» What the exercise asks
When you reach the line containing "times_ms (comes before" in the entries below, start writing out each line exactly, and stop after the line containing "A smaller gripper".

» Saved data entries
[Start of Attachment]

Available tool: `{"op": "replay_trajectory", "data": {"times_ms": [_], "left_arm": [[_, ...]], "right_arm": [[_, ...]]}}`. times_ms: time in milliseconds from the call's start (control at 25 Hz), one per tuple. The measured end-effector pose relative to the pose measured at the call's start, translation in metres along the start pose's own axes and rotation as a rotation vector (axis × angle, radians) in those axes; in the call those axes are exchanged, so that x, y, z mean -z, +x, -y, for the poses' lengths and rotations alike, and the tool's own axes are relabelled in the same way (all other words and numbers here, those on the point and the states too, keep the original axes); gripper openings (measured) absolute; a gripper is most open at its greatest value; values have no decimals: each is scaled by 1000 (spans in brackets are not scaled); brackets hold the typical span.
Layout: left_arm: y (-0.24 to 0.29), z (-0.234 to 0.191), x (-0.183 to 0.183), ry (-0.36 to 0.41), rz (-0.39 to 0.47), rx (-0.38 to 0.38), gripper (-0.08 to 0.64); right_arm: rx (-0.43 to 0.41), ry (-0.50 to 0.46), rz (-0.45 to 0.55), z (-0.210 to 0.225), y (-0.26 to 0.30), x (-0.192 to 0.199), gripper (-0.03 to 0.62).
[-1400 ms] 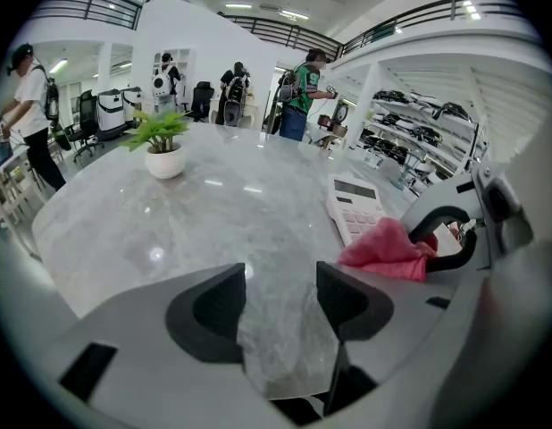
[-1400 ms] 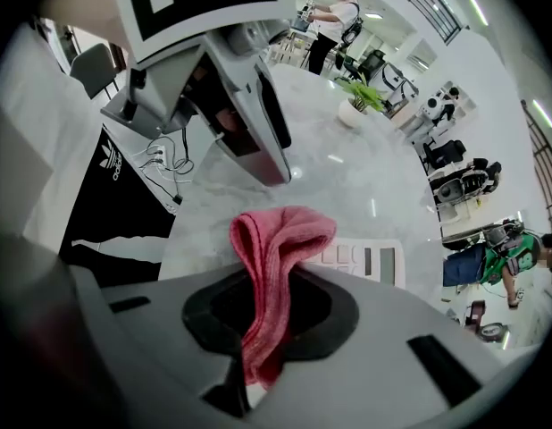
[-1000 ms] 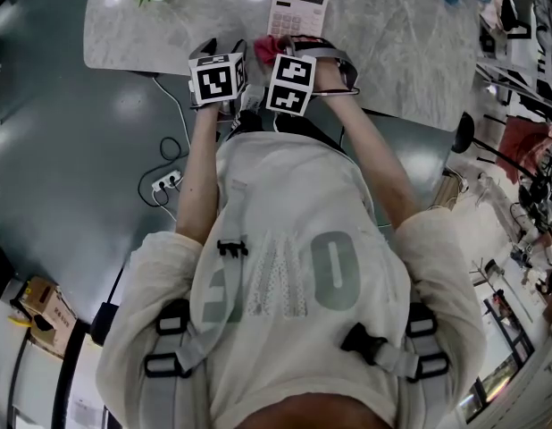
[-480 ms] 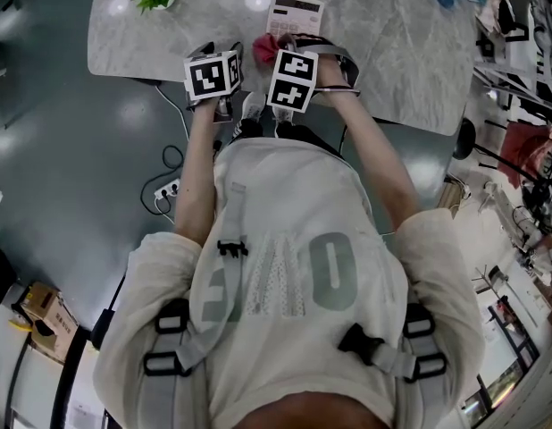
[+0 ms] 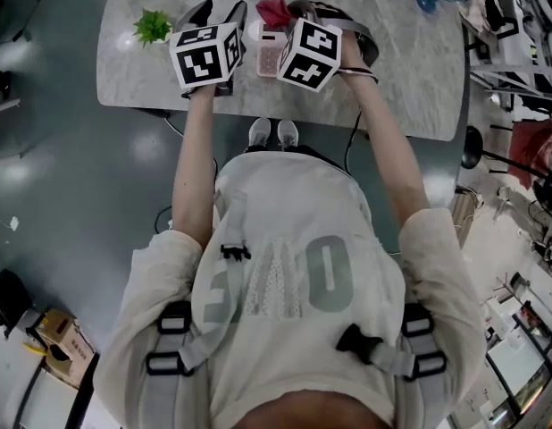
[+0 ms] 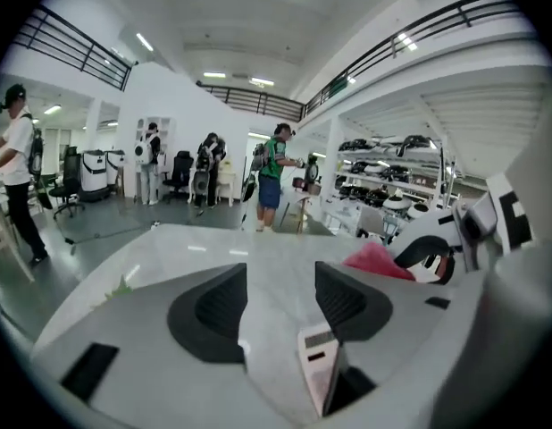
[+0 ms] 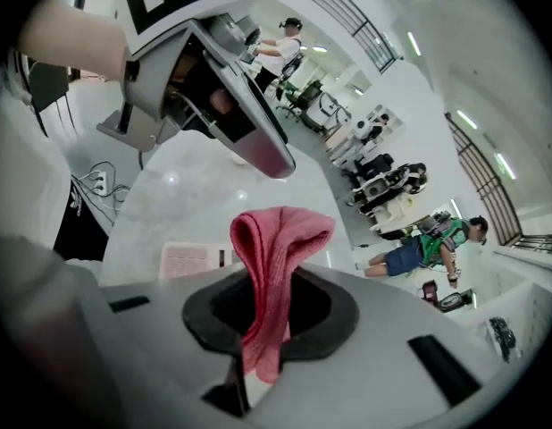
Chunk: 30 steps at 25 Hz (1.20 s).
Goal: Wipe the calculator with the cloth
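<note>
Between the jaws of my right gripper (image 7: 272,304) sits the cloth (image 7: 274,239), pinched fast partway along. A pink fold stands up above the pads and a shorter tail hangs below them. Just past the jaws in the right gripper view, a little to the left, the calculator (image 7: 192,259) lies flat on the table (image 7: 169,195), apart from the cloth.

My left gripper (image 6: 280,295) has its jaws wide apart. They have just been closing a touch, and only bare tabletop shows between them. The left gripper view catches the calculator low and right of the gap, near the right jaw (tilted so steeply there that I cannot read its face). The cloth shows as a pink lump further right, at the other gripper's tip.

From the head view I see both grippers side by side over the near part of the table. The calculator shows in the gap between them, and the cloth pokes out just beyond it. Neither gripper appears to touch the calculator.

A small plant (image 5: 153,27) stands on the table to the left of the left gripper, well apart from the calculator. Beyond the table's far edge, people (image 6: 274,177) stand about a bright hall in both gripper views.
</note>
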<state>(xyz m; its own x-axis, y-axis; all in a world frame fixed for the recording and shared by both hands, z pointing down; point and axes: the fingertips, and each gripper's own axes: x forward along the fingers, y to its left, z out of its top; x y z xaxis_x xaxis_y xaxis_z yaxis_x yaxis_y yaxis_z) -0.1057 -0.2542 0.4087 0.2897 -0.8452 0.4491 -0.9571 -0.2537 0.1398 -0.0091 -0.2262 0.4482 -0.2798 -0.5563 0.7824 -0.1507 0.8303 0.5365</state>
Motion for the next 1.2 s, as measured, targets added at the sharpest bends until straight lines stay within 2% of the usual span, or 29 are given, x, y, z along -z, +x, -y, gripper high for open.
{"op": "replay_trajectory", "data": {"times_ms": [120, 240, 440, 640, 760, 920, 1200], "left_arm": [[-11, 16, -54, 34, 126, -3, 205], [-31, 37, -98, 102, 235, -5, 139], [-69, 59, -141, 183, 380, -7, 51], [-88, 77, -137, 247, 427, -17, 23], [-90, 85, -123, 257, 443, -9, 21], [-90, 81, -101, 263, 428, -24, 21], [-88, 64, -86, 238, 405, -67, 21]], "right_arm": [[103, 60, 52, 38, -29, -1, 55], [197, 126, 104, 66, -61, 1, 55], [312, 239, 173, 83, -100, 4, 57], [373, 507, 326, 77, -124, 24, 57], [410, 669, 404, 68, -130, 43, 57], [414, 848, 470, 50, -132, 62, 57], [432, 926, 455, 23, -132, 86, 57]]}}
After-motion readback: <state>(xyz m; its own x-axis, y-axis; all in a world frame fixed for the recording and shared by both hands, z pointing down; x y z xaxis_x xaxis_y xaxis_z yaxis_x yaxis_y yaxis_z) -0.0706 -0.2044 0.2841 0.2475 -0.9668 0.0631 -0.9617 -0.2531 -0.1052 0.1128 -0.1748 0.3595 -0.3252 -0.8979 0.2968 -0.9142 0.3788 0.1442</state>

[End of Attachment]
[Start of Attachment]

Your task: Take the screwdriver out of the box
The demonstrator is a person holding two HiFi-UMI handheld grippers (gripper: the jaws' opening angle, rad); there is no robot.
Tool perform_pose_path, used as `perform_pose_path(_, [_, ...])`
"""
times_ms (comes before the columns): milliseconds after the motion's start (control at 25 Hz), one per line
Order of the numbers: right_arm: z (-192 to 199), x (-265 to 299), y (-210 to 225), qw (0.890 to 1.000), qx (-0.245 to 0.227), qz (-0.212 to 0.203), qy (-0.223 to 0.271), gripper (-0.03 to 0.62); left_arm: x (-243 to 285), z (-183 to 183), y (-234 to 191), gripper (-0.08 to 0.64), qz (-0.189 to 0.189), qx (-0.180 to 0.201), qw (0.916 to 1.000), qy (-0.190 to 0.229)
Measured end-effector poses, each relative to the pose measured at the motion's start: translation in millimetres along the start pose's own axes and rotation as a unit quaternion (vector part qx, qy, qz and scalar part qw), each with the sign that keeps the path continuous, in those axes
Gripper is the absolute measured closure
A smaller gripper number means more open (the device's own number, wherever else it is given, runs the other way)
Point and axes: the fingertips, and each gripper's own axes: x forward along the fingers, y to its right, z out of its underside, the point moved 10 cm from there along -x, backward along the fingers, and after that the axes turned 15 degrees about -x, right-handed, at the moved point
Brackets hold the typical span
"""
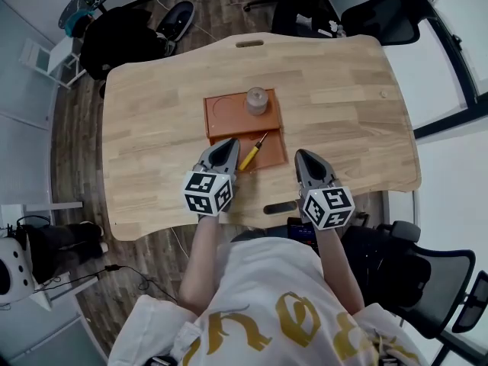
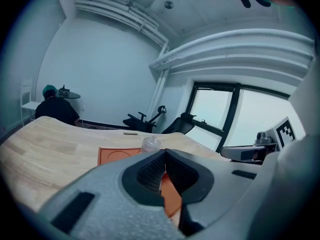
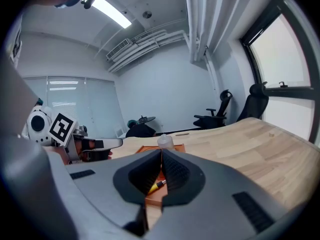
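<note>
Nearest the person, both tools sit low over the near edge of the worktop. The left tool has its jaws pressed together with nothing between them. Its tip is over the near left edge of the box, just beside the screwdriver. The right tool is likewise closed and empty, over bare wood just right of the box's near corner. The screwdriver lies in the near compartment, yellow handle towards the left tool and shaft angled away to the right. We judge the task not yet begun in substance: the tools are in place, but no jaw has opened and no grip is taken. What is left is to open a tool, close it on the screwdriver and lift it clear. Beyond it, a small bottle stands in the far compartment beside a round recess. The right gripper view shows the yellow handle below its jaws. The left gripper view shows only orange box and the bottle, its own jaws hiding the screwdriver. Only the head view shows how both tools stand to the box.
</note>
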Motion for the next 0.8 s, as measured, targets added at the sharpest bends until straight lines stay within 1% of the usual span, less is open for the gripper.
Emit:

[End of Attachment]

» Answer
times_ms (comes before the columns): milliseconds after the motion's start (control at 25 Hz), one per line
Order of the numbers: right_arm: z (-192 to 199), x (-265 to 299), y (-210 to 225), qw (0.890 to 1.000), qx (-0.245 to 0.227), qz (-0.212 to 0.203), qy (-0.223 to 0.271), gripper (-0.03 to 0.62); left_arm: x (-243 to 285), z (-183 to 183), y (-234 to 191), gripper (-0.08 to 0.64), qz (-0.189 to 0.189), qx (-0.180 to 0.201), qw (0.916 to 1.000), qy (-0.190 to 0.229)
Measured end-effector poses, each relative to the pose measured at the motion's start: translation in millimetres along the start pose's own axes and rotation as a unit quaternion (vector part qx, qy, qz and scalar part qw), each with the sign that keeps the path continuous, in those axes
Gripper is the absolute measured closure
A smaller gripper number means more open (the device's own number, wherever else it is given, runs the other way)

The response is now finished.